§ **WHAT IS EXPECTED**
Your task is to retype the lines from the opening of the material through the line that includes "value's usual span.". Do not copy the pictures.
◆ ◆ ◆
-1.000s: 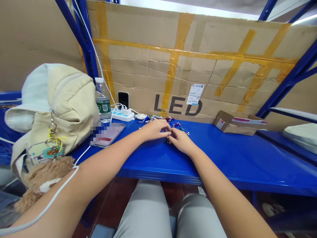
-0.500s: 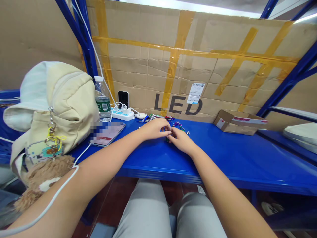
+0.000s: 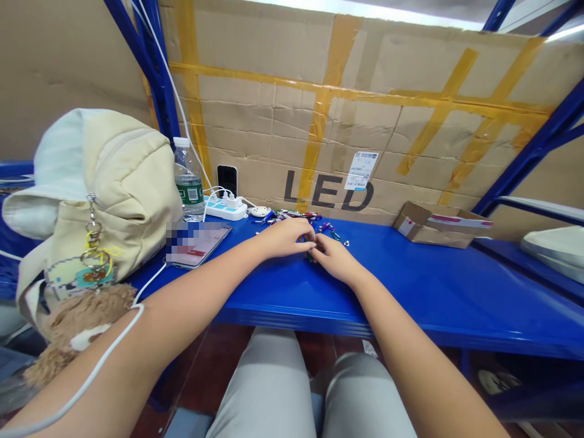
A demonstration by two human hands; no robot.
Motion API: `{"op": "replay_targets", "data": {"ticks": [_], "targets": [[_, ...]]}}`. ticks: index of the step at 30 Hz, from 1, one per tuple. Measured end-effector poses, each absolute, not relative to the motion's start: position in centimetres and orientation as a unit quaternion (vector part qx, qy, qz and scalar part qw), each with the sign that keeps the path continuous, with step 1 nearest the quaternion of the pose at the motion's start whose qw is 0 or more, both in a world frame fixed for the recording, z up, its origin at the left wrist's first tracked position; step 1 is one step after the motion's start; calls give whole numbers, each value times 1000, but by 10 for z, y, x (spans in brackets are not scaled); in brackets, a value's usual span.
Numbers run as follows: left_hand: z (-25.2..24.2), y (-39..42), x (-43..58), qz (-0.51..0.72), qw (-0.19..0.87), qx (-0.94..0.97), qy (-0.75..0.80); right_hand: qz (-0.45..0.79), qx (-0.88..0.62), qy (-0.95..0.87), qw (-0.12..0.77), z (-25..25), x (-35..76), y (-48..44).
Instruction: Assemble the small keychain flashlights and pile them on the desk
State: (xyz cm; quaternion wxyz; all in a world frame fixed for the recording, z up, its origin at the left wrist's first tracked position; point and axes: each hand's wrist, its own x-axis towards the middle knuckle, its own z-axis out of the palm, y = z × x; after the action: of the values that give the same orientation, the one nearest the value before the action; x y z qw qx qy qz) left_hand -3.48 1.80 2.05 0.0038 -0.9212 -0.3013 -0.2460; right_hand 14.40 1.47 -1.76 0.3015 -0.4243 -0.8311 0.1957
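Both of my hands meet over the blue table (image 3: 283, 292), close to a pile of small, shiny, many-coloured pieces (image 3: 296, 215). The fingers of my left hand (image 3: 292, 236) curl towards the right ones, thumb tip near the right fingertips. My right hand (image 3: 334, 257) is pinched, its fingertips touching or nearly touching the left thumb. A small green piece shows below the fingertips; what lies between the fingers is too small and hidden to name. A few more coloured pieces (image 3: 329, 229) lie just behind my right hand.
On the left are a cream bag (image 3: 132, 176), a water bottle (image 3: 189, 188), a phone (image 3: 205, 243) with a white cable, and a power strip (image 3: 225, 208). An open cardboard box (image 3: 438, 228) stands at the back right. A cardboard panel (image 3: 274, 134) closes the rear.
My hands stay in nearly the same place, with only slight finger movement. The view has shifted very slightly.
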Motion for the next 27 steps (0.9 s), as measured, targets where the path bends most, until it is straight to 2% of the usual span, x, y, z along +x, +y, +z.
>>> {"op": "replay_targets", "data": {"ticks": [27], "targets": [[21,17,-35,-238,1,-925,-296,183,-416,-839,299,-20,146,17]]}}
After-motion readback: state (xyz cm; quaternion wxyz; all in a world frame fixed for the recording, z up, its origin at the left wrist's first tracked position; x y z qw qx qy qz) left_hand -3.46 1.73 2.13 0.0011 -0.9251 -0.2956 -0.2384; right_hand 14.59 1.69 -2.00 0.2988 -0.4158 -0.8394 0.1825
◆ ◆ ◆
§ **TASK RESPONSE**
-1.000s: 
-0.500s: 
+0.000s: 
A demonstration by two human hands; no robot.
Motion API: `{"op": "replay_targets", "data": {"ticks": [_], "targets": [[_, ...]]}}`. ticks: index of the step at 30 Hz, from 1, one per tuple. Measured end-effector poses, each absolute, not relative to the motion's start: position in centimetres and orientation as a unit quaternion (vector part qx, qy, qz and scalar part qw), each with the sign that keeps the path continuous, with step 1 nearest the quaternion of the pose at the motion's start whose qw is 0 or more, both in a world frame fixed for the recording, z up, its origin at the left wrist's first tracked position; step 1 is one step after the motion's start; calls give whole numbers, each value times 1000, but by 10 for z, y, x (spans in brackets are not scaled); in brackets, a value's usual span.

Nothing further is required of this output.